PROBLEM DESCRIPTION:
For the entries below, the expected answer is the line with "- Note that", the line with "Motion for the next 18", and every line between them, exactly as written, and nothing more.
(DATA LISTING)
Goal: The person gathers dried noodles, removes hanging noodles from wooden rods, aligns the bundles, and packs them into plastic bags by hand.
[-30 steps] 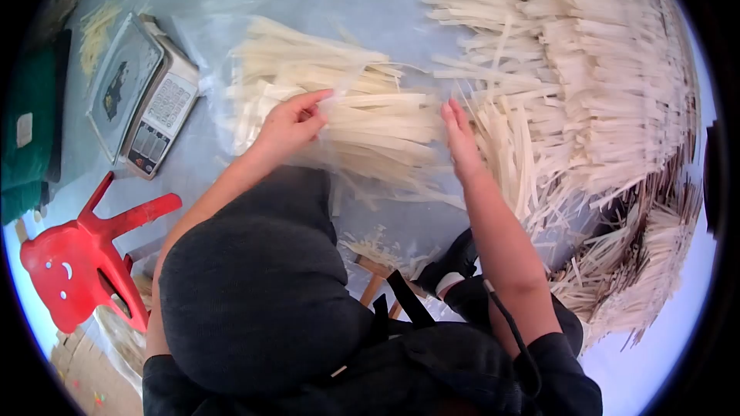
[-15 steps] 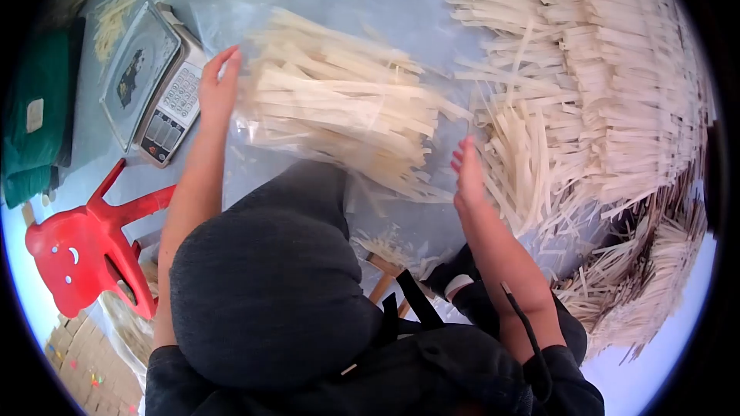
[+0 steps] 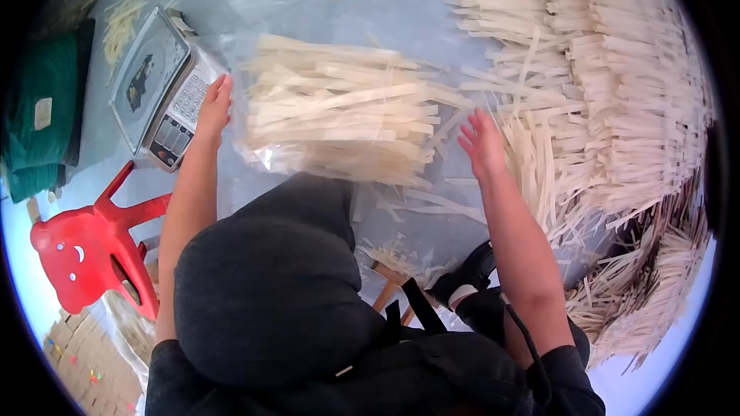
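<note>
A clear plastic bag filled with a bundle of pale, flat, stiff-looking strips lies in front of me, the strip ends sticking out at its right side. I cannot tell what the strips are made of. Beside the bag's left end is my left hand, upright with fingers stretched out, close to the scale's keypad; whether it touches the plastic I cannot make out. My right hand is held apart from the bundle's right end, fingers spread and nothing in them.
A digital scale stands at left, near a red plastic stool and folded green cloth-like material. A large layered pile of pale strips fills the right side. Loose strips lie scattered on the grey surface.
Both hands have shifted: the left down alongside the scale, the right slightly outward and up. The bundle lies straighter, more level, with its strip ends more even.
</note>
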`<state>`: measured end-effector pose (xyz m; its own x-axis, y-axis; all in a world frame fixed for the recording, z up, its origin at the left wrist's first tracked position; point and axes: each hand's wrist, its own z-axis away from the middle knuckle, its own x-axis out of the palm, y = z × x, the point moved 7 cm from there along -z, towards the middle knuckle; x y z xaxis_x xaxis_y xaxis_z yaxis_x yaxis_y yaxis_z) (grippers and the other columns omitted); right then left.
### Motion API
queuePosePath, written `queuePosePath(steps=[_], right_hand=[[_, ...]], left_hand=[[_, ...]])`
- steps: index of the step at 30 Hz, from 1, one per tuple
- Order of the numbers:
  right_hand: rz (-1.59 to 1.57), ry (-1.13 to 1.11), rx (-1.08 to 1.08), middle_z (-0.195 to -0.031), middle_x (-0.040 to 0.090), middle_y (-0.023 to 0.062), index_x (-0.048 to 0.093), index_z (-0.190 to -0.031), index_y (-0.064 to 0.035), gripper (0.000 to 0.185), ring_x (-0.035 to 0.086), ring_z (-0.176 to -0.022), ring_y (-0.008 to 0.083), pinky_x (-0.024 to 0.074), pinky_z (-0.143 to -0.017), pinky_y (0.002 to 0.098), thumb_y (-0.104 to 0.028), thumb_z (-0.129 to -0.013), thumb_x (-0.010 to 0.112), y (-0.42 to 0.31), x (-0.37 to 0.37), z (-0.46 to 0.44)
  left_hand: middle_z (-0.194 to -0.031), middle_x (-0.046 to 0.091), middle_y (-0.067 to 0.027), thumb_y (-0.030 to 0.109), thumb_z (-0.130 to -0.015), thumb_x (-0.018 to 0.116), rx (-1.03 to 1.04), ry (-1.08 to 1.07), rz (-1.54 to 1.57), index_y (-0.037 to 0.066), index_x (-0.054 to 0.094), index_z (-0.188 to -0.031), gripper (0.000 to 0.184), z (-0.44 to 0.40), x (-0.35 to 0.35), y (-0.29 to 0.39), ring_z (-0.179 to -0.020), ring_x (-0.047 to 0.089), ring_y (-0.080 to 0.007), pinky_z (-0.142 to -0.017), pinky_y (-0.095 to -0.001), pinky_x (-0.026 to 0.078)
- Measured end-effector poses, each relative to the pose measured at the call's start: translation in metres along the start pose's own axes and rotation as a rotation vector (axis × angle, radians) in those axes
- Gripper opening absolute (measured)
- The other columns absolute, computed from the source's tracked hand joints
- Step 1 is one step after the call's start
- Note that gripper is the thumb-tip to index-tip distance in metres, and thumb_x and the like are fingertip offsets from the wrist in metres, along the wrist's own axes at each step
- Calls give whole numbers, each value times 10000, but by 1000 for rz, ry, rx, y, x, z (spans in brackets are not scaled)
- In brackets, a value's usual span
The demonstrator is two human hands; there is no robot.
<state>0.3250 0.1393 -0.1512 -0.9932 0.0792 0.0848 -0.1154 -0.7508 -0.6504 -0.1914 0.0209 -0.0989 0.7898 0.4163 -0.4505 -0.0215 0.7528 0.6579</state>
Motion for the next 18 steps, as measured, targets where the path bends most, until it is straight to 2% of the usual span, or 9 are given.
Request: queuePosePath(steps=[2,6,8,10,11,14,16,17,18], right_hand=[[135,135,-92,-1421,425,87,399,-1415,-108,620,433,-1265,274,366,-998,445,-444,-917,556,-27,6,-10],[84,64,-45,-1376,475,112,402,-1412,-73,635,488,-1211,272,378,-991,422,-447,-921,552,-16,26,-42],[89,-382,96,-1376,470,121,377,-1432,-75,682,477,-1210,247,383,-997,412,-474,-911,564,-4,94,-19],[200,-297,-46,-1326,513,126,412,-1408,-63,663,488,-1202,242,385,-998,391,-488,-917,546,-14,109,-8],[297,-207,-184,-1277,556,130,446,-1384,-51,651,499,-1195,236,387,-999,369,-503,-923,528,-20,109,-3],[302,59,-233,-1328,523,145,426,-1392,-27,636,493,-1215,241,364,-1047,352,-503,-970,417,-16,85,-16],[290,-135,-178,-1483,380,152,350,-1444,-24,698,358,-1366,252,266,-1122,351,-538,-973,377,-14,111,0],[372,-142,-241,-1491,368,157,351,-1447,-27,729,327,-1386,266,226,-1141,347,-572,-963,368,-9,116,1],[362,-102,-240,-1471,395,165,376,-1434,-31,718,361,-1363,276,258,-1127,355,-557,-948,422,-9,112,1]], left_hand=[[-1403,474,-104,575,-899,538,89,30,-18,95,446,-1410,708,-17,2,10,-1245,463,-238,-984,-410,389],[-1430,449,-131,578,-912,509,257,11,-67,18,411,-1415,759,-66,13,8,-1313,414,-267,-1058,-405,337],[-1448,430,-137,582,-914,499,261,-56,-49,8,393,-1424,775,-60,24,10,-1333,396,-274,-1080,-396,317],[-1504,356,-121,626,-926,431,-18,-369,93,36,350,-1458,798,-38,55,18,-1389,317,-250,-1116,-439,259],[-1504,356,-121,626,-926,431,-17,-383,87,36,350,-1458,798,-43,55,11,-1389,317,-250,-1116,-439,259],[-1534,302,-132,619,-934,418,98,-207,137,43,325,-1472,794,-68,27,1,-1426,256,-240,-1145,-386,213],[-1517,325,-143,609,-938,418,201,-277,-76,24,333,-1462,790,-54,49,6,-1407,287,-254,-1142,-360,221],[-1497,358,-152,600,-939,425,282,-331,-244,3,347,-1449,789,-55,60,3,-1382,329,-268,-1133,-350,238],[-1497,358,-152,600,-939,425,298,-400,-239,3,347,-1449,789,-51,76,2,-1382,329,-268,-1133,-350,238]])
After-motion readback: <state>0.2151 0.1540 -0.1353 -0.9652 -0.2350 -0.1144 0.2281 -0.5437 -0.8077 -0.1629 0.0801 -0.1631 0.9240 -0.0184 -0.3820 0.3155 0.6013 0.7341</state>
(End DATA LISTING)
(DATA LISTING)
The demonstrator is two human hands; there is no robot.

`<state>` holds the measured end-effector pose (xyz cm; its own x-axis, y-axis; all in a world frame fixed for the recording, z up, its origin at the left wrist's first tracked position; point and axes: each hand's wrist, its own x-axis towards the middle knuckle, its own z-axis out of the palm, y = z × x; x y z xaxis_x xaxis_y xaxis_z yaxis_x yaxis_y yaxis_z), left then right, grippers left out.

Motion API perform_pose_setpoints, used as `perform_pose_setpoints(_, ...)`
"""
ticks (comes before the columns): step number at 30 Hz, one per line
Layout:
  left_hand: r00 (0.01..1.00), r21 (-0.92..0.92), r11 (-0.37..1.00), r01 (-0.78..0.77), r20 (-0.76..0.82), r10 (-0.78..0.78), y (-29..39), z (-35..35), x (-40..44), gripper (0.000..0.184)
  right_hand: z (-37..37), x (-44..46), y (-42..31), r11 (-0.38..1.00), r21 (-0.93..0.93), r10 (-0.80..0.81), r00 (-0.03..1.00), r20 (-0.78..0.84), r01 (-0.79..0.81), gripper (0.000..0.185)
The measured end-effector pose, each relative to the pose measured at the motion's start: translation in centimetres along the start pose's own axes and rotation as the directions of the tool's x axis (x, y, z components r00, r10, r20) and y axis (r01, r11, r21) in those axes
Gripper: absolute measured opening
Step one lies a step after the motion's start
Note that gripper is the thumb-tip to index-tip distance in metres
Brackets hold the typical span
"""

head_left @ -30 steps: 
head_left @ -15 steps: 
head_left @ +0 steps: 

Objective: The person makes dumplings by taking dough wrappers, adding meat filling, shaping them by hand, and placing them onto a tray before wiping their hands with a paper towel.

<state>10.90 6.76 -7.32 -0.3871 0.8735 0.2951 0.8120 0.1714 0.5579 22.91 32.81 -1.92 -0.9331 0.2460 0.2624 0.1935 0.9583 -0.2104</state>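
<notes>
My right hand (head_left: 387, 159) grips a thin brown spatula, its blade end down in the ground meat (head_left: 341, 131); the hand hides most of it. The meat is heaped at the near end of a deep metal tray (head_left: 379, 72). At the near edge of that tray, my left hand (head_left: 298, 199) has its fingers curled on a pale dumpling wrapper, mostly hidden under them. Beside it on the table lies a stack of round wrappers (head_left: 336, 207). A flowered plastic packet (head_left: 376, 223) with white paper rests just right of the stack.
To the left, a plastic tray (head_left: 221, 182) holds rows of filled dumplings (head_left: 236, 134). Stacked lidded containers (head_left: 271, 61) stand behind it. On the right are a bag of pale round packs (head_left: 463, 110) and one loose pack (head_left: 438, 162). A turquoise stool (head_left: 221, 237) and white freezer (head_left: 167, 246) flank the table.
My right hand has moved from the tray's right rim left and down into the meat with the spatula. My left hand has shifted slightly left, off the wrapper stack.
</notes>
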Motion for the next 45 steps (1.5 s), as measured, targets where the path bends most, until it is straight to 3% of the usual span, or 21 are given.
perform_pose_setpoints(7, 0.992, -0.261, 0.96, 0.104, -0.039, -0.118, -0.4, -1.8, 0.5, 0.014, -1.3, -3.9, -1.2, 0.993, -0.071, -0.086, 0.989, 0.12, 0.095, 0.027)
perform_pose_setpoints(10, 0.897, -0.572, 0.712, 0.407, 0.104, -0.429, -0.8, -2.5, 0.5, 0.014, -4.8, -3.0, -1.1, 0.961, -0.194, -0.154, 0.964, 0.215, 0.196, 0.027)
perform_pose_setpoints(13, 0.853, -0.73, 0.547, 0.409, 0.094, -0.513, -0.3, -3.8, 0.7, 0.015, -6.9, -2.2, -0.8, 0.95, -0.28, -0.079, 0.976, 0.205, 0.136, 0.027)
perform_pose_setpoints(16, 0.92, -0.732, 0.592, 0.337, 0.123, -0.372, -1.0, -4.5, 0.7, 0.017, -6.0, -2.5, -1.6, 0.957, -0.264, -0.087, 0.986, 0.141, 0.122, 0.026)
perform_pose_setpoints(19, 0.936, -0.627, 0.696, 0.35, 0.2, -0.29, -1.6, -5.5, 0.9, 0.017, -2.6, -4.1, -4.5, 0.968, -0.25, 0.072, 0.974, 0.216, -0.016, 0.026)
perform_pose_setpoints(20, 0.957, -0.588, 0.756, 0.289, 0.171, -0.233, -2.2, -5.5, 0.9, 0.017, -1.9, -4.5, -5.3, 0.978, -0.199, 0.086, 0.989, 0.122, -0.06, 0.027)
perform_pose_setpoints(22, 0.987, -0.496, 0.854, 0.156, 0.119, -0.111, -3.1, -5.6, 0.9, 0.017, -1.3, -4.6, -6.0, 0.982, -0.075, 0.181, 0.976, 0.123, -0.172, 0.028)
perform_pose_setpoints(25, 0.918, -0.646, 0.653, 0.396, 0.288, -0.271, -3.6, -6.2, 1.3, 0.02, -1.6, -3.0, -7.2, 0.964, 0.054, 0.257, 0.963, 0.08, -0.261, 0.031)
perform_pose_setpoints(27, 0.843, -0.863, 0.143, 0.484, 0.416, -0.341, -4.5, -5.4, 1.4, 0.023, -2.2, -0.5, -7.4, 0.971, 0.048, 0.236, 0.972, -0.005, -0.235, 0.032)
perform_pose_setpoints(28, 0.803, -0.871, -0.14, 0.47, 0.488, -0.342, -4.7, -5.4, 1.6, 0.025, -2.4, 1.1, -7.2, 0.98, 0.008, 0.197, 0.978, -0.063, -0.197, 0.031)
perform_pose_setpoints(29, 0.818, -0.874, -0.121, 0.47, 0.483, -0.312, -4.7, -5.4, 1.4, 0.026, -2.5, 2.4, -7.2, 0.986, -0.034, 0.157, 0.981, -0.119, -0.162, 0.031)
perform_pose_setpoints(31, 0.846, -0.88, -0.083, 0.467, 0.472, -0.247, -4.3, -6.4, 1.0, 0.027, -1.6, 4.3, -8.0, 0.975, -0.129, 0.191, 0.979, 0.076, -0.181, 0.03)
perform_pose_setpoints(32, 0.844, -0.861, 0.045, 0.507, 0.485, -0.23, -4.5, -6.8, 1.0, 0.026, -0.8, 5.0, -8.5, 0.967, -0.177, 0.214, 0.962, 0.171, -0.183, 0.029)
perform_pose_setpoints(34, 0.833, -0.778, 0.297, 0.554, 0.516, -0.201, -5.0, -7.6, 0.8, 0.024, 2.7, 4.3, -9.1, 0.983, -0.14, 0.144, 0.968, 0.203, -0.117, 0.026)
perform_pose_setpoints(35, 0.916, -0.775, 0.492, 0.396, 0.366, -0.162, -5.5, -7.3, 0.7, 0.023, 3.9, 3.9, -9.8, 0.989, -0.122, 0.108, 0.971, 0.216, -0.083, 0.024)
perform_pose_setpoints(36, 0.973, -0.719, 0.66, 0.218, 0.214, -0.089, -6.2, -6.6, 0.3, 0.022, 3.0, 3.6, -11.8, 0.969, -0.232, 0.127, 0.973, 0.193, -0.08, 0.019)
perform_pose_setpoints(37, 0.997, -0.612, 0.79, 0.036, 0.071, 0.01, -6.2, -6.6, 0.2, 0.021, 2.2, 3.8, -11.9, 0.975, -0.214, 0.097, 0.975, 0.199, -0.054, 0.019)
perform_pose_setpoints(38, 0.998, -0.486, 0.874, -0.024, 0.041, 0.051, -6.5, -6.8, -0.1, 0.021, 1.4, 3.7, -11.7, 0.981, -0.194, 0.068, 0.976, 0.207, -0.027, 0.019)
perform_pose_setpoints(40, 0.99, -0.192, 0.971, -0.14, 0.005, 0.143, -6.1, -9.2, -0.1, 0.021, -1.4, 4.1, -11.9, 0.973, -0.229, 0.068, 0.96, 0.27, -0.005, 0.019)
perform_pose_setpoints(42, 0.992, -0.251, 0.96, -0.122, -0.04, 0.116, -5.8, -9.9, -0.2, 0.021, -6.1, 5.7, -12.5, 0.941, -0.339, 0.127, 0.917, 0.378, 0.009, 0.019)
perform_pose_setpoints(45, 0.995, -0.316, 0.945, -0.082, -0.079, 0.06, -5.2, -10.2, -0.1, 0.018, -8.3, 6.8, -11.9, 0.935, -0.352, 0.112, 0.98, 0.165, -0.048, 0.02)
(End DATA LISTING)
OUTPUT OF THE EXERCISE:
- Note that gripper is the thumb-tip to index-tip distance in metres, and thumb_x and the like are fingertip offsets from the wrist in metres, along the wrist's own axes at each step
- Calls give whole numbers, each value times 10000, but by 1000 for rz, ry, rx, y, x, z (spans in brackets are not scaled)
- In brackets, a value's usual span
The demonstrator is two human hands; there is no robot.
<state>0.3250 0.1393 -0.1512 -0.9932 0.0792 0.0848 -0.1154 -0.7508 -0.6504 -0.1914 0.0209 -0.0989 0.7898 0.4163 -0.4505 -0.0215 0.7528 0.6579</state>
Motion for the next 18 steps, as measured, targets where the path bends most, until it is straight to 2% of the usual span, or 9 are given.

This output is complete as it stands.